[Your goal]
Copy all lines below that use the word "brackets".
=== Recorded data ===
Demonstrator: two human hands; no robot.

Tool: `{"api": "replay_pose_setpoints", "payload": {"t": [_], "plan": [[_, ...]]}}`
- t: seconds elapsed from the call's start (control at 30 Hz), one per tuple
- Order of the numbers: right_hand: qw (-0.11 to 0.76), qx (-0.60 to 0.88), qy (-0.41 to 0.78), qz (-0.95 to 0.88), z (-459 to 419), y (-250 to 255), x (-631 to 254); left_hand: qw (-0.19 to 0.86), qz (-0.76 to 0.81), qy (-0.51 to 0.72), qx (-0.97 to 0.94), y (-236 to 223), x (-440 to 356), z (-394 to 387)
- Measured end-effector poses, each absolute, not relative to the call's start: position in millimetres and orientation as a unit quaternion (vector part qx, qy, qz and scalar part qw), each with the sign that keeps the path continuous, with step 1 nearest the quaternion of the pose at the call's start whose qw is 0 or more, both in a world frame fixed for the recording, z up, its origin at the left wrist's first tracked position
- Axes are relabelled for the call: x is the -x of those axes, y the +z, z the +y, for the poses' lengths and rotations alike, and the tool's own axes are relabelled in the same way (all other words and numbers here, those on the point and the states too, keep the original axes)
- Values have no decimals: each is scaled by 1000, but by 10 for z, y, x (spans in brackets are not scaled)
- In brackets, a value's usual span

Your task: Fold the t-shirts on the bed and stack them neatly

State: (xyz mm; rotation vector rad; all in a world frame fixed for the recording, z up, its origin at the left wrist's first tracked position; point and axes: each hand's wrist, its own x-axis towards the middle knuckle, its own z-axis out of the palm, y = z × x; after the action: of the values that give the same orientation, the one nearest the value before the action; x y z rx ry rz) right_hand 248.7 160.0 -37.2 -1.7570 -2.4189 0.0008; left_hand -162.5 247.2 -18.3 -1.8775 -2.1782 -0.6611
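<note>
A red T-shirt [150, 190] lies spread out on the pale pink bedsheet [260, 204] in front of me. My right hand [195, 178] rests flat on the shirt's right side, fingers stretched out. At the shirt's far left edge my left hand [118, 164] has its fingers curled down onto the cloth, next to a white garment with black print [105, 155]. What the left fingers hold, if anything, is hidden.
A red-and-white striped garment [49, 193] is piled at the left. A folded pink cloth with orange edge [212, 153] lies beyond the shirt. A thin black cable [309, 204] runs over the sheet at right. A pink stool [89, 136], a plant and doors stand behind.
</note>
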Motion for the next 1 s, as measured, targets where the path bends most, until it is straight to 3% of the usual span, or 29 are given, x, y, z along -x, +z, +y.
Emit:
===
[Output]
- Values have no decimals: each is scaled by 1000, but by 10 for z, y, x (spans in brackets are not scaled)
- In brackets, a value's usual span

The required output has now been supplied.